The E3 ubiquitin ligase MARCH1 regulates antimalaria immunity through interferon signaling and T cell activation

Jian Wu; Lu Xia; Xiangyu Yao; Xiao Yu; Keyla C. Tumas; Wenxiang Sun; Yang Cheng; Xiao He; Yu Chih Peng; Brajesh K. Singh; Cui Zhang; Chen Feng Qi; Silvia Bolland; Sonja M. Best; Channe Gowda; Ruili Huang; Timothy G. Myers; Carole A. Long; Rong Fu Wang; Xin Zhuan Su

doi:10.1073/pnas.2004332117

The E3 ubiquitin ligase MARCH1 regulates antimalaria immunity through interferon signaling and T cell activation

Jian Wu
, Lu Xia
, Xiangyu Yao
, Xiao Yu
, Keyla C. Tumas
, Wenxiang Sun
, Yang Cheng
, Xiao He
, Yu Chih Peng
, Brajesh K. Singh
, Cui Zhang
, Chen Feng Qi
, Silvia Bolland
, Sonja M. Best
, Channe Gowda
, Ruili Huang
, Timothy G. Myers
, Carole A. Long
, Rong Fu Wang
, Xin Zhuan Su

Research output: Contribution to journal › Article › peer-review

34 Scopus citations

Abstract

Malaria infection induces complex and diverse immune responses.
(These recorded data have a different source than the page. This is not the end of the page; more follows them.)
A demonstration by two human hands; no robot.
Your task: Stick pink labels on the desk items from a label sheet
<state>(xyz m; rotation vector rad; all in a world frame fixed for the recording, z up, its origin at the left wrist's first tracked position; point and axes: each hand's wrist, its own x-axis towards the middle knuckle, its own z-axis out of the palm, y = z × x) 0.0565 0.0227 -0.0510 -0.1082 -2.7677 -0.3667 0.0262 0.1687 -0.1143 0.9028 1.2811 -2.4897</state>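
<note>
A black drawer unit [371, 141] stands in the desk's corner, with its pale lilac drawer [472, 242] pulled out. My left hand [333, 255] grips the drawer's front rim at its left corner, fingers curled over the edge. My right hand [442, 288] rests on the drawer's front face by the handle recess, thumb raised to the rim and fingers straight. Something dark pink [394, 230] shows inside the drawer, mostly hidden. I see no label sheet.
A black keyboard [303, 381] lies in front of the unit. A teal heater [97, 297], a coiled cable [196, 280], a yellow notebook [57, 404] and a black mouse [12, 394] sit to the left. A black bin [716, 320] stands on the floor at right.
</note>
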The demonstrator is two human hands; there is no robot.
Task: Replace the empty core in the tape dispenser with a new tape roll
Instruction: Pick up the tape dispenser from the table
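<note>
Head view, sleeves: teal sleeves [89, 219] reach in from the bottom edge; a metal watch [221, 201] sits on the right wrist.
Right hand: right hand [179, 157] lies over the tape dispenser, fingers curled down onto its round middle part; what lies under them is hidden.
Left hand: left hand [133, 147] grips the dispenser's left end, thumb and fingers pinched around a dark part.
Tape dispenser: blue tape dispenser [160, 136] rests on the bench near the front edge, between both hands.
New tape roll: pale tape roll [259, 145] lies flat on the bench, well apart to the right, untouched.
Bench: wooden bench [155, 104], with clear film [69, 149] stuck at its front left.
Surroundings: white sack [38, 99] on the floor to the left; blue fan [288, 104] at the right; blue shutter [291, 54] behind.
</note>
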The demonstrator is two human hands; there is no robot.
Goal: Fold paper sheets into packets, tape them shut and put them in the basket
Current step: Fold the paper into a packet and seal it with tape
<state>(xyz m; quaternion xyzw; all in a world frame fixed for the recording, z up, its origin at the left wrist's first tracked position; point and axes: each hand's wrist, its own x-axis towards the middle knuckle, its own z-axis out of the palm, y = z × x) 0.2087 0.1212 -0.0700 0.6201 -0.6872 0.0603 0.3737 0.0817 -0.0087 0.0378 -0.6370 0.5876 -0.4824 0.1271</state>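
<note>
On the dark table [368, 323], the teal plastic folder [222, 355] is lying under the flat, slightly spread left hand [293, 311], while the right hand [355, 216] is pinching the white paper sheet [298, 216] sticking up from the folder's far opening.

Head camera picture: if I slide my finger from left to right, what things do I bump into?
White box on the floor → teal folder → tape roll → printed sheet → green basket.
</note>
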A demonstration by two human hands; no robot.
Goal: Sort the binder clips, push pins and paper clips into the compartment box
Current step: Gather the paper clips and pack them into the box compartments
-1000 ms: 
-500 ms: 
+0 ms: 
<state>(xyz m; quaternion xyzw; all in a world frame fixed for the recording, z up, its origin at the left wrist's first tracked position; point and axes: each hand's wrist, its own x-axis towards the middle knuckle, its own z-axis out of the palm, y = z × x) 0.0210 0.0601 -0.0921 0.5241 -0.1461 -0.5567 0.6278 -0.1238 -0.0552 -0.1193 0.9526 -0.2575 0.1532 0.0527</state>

To elucidate the mechanisms underlying host–parasite interaction, we performed a genetic screen during early (24 h) Plasmodium yoelii infection in mice and identified a large number of interacting host and parasite genes/loci after transspecies expression quantitative trait locus (Ts-eQTL) analysis. We next investigated a host E3 ubiquitin ligase gene (March1) that was clustered with interferon (IFN)-stimulated genes (ISGs) based on the similarity of the genome-wide pattern of logarithm of the odds (LOD) scores (GPLS). March1 inhibits MAVS/STING/TRIF-induced type I IFN (IFN-I) signaling in vitro and in vivo. However, in malaria-infected hosts, deficiency of March1 reduces IFN-I production by activating inhibitors such as SOCS1, USP18, and TRIM24 and by altering immune cell populations. March1 deficiency increases CD86⁺DC (dendritic cell) populations and levels of IFN-γ and interleukin 10 (IL-10) at day 4 post infection, leading to improved host survival. T cell depletion reduces IFN-γ level and reverse the protective effects of March1 deficiency, which can also be achieved by antibody neutralization of IFN-γ. This study reveals functions of MARCH1 (membrane-associated ring-CH–type finger 1) in innate immune responses and provides potential avenues for activating antimalaria immunity and enhancing vaccine efficacy.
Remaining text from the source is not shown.